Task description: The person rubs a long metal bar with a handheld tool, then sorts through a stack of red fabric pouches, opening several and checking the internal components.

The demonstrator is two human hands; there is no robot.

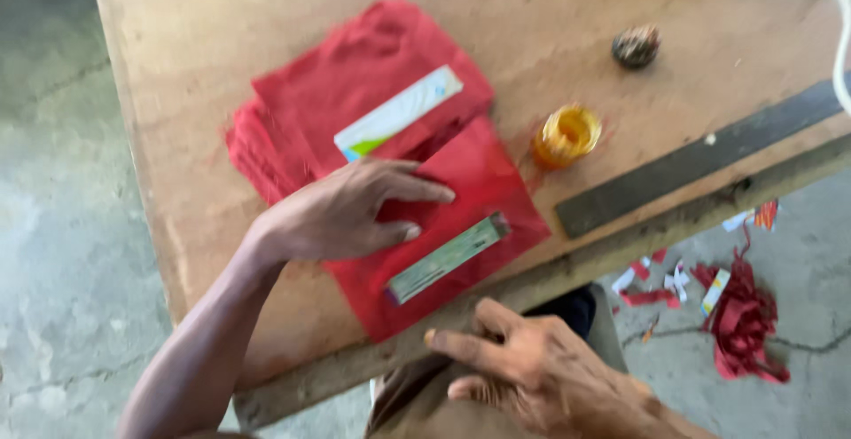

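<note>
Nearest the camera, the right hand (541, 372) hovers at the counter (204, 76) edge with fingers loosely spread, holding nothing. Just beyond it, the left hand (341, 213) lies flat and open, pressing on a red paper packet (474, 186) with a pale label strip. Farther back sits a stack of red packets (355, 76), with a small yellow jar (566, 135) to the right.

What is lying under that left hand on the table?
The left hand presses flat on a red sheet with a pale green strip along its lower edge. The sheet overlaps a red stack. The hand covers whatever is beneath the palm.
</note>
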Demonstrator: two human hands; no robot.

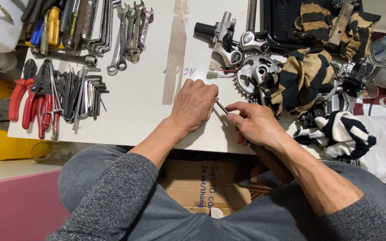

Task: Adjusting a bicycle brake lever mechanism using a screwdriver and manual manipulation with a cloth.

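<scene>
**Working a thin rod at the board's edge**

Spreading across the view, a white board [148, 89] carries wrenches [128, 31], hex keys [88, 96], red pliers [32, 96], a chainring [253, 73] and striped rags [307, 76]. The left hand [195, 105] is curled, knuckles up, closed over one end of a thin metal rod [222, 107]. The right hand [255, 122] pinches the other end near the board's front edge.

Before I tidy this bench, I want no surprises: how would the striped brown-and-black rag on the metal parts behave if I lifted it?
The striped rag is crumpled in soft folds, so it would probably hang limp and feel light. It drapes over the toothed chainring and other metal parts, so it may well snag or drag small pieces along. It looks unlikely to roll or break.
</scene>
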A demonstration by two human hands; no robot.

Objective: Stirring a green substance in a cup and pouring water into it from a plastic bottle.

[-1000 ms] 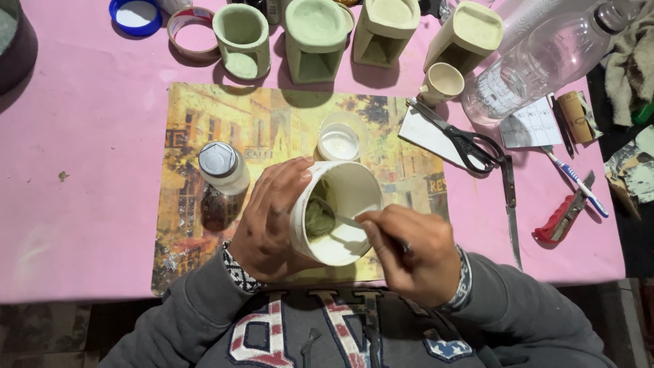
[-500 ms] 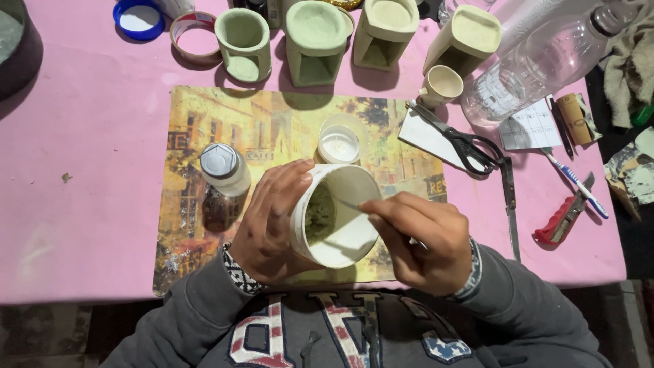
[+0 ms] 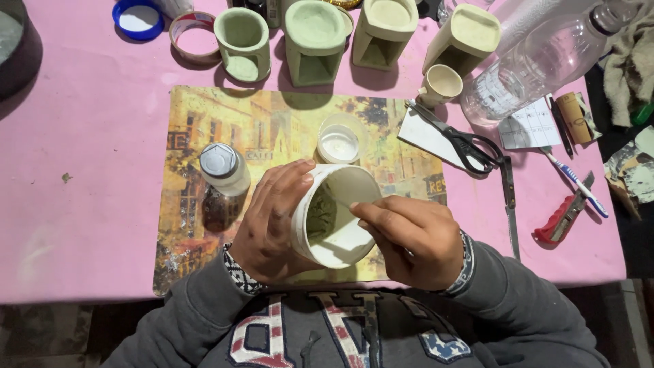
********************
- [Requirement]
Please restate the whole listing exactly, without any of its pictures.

- [Solution below]
Task description: The person rubs a long metal bar with a handheld tool, then sorts through a stack of red fabric pouches, opening several and checking the internal components.

The demonstrator is two human hands; there is no robot.


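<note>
Nearest the camera, the right hand (541, 372) hovers at the counter (204, 76) edge with fingers loosely spread, holding nothing. Just beyond it, the left hand (341, 213) lies flat and open, pressing on a red paper packet (474, 186) with a pale label strip. Farther back sits a stack of red packets (355, 76), with a small yellow jar (566, 135) to the right.

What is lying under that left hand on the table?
The left hand presses flat on a red sheet with a pale green strip along its lower edge. The sheet overlaps a red stack. The hand covers whatever is beneath the palm.
</note>
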Demonstrator: two human hands; no robot.


Task: Adjusting a bicycle brake lever mechanism using a screwdriver and manual manipulation with a cloth.

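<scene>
**Working a thin rod at the board's edge**

Spreading across the view, a white board [148, 89] carries wrenches [128, 31], hex keys [88, 96], red pliers [32, 96], a chainring [253, 73] and striped rags [307, 76]. The left hand [195, 105] is curled, knuckles up, closed over one end of a thin metal rod [222, 107]. The right hand [255, 122] pinches the other end near the board's front edge.

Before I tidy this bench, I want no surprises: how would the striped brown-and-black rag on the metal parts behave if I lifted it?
The striped rag is crumpled in soft folds, so it would probably hang limp and feel light. It drapes over the toothed chainring and other metal parts, so it may well snag or drag small pieces along. It looks unlikely to roll or break.
</scene>
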A demonstration by two human hands; no robot.

Objective: Stirring a green substance in a cup and pouring water into it from a plastic bottle.

[-1000 ms] 
[-500 ms] 
[+0 ms] 

Nothing else belongs to this answer.